China enfrenta un inusual brote de chikungunya en la provincia de Guangdong, con más de 7,000 casos reportados, lo que ha llevado a medidas sanitarias agresivas que evocan las aplicadas durante la pandemia de COVID-19, aunque con un alcance y naturaleza distintos.
El virus chikungunya, transmitido por la picadura de mosquitos infectados y caracterizado por fiebre alta y dolor articular intenso, se ha propagado rápidamente en el sur de China, particularmente en la ciudad de Foshan. A diferencia del COVID-19, esta enfermedad no se transmite de persona a persona, pero la ausencia de inmunidad previa en la población ha favorecido su expansión.
Las autoridades han desplegado una ofensiva sanitaria que incluye fumigaciones masivas, instalación de redes anti-mosquitos, uso de drones para identificar criaderos, introducción de mosquitos depredadores y peces que consumen larvas, así como multas de hasta 10,000 yuanes por acumulación de agua. También se ha impuesto el aislamiento hospitalario para los casos detectados.
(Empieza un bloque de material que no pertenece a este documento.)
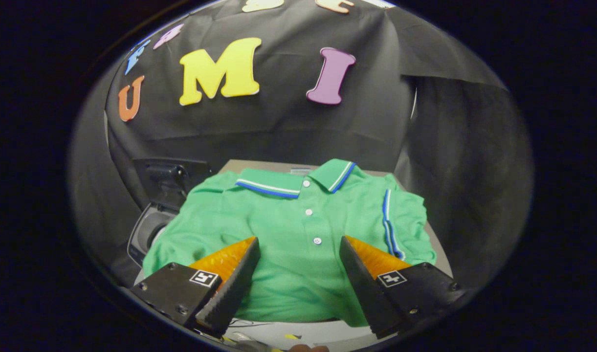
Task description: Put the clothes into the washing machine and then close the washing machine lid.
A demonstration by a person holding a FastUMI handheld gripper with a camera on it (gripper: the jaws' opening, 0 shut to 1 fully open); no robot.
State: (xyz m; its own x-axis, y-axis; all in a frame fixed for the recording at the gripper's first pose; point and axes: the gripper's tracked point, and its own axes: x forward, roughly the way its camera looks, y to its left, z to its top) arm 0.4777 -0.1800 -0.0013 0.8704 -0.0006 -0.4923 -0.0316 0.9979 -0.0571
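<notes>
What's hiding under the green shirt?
The green shirt lies on a table, covering most of it. The open tongs hover above. Anything else underneath is covered.

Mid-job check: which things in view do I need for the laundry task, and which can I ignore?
For the job:
- green polo shirt, spread flat, beneath and between the open gripper fingers
- washing machine, beside the shirt, lid raised

Just lying about:
- table under the shirt
- black cloth wall beyond it
</notes>
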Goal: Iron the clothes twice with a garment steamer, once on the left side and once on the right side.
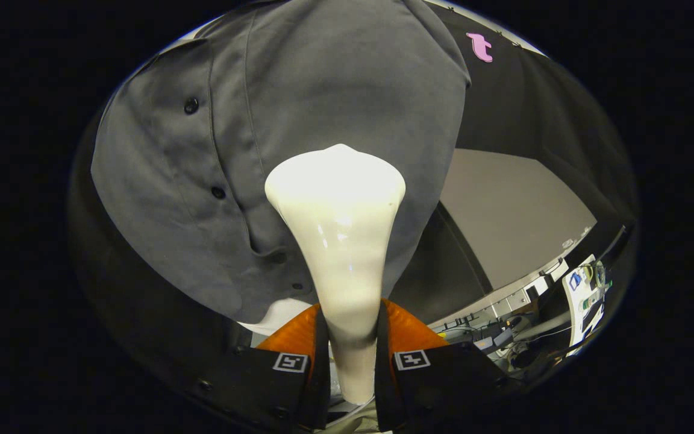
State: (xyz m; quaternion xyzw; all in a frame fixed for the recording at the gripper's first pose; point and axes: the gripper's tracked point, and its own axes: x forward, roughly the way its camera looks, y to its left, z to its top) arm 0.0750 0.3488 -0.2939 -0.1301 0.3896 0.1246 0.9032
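Observation:
A cream-white garment steamer [338, 241] stands between my two fingers, its narrow handle clamped by both and its wide head flaring out ahead of them. My gripper [350, 352] is shut on that handle. The steamer head rests against a grey button-up shirt [299, 120] hanging just beyond, a little to the right of the button placket [219, 193]. The shirt's lower hem ends near my fingertips. Whether the head truly touches the cloth is hidden behind the head itself.
A grey floor or table surface [509, 211] lies to the right of the shirt. Past it stands a metal rail with cables and cluttered equipment [564, 295]. Black booth cloth [534, 102] hangs behind the shirt.

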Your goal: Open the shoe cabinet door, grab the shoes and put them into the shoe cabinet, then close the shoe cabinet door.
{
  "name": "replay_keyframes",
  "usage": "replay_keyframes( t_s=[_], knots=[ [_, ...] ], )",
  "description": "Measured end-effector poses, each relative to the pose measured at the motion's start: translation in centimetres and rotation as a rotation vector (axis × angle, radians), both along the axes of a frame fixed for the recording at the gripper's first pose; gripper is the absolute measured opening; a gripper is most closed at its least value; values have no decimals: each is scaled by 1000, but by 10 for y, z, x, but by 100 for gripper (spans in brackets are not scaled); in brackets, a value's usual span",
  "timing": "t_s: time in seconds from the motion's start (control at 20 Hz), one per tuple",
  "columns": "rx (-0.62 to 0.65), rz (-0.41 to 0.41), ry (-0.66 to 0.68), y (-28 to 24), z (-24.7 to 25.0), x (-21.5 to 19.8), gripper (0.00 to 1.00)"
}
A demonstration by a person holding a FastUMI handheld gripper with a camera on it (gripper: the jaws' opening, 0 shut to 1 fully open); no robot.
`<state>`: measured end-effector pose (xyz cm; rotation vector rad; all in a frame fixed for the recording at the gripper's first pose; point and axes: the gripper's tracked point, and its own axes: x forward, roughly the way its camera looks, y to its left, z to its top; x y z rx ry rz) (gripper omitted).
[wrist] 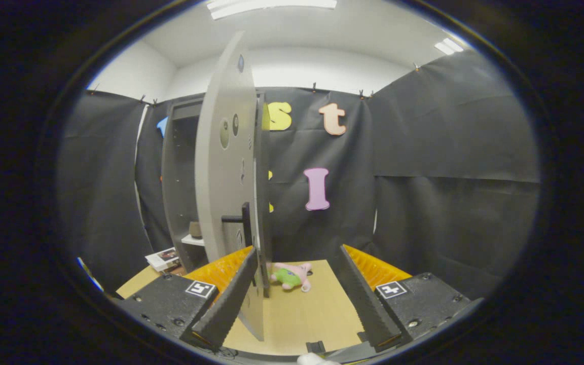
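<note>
The grey shoe cabinet (175, 187) stands ahead and to the left with its door (223, 167) swung open toward me. The door's edge reaches down between my fingers, close to the left one. A dark handle (239, 219) sticks out of the door low down. Inside, a brownish object (195, 229) rests on a white shelf (193, 241). A small pink and green shoe (291, 276) lies on the wooden floor just beyond the fingers, right of the door. My gripper (297, 291) is open, nothing held between its fingers.
A stack of magazines or books (162, 259) lies on the floor left of the cabinet's foot. Black cloth walls close in the booth behind and to the right. Bare wooden floor (302, 309) stretches between the fingers and the shoe.
</note>
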<state>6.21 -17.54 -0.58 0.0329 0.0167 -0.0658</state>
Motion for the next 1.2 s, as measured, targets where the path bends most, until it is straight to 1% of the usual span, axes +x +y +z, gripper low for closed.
replay_keyframes(
  t_s=[0.2,0.4,0.55,0.75,0.95,1.2],
  knots=[
    [-22,133,24,9,-2,37,100],
    [-11,211,33,22,-6,43,97],
    [-52,230,33,36,0,43,95],
    [-30,260,47,80,-3,42,95],
    [-23,251,49,126,-3,46,95],
    [12,245,65,189,-10,65,95]
  ],
)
Si bien el virus no supone la misma amenaza global que el SARS-CoV-2, la intensidad de las medidas recuerda a la gestión inicial de la pandemia de 2020. Sin embargo, expertos subrayan que, en este caso, el riesgo de propagación internacional es mucho menor. El verdadero desafío reside en el control vectorial y en la aceptación social de las medidas, ya que algunas intervenciones han generado críticas por su impacto en la privacidad y la vida cotidiana, un debate que en China no se vivía con fuerza desde las cuarentenas masivas del COVID-19.
El brote de chikungunya pone a prueba la capacidad de China para gestionar crisis sanitarias de origen vectorial con un enfoque ágil, pero también respetuoso con los derechos de la población. Aunque las comparaciones con el COVID-19 son inevitables, la naturaleza del virus y su vía de transmisión marcan una diferencia clave: el éxito dependerá menos del distanciamiento social y más de la eficacia en la eliminación del mosquito transmisor.